Angus McCormack, Chairman of Point and Sandwick Trust, is delighted they were able to help the school and was intrigued to hear all about it when he and Donald John MacSween, General Manager of Point and Sandwick Trust, handed over the cheque to the school recently.
Mr McCormack said: “It was a very interesting visit and we were able to speak to one of the children who explained how valuable the Lego is to helping him with his education. He could tell us quite clearly what the benefits were to him and his classmates. He knew what it was they were striving for.

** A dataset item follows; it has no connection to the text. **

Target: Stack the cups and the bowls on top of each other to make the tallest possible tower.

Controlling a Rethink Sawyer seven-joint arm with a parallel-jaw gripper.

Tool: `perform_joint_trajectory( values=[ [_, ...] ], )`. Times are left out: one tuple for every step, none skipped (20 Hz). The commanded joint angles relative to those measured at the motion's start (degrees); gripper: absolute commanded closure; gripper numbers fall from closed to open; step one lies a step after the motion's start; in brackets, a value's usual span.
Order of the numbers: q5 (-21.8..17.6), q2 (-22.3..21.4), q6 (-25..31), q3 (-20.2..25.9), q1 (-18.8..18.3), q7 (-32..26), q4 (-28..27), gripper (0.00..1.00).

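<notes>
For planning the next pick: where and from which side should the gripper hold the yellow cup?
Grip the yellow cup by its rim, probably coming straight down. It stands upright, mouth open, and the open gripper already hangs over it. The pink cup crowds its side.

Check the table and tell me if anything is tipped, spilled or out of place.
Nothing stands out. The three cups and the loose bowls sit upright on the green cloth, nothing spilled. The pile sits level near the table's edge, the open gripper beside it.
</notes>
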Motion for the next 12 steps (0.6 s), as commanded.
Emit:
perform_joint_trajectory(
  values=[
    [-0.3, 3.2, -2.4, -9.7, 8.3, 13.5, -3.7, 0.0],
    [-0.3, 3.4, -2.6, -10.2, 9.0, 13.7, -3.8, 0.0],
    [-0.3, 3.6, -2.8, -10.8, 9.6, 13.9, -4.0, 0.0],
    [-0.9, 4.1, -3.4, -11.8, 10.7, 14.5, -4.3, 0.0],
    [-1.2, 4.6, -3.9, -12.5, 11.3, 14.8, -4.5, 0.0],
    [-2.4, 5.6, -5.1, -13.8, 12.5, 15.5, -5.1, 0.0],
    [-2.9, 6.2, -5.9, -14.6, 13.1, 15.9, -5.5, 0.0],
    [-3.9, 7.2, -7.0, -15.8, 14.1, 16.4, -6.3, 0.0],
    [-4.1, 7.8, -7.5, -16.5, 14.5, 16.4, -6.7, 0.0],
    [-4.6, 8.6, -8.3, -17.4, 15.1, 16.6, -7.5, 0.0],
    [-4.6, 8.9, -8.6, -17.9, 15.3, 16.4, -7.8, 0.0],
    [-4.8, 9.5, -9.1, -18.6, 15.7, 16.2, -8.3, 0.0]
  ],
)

“The Lego Groups are proving to be very successful and what we hope is that this will be just the beginning of a very positive relationship with Sgoil an Rubha for Point and Sandwick Trust.
“I would like to go and visit the school more regularly myself, now that we have made a contact, and find out ways that we can support them in the future.”
Pictured are Anne Macphail, Sgoil an Rubha Principal Teacher, Angus McCormack, Point and Sandwick Trust Chairman, Anne Macphail, Learnng Support Teacher, Isobel Macdonald and Christine Cummings, both Learning Support Auxiliaries, and Donald John MacSween, PST General Manager.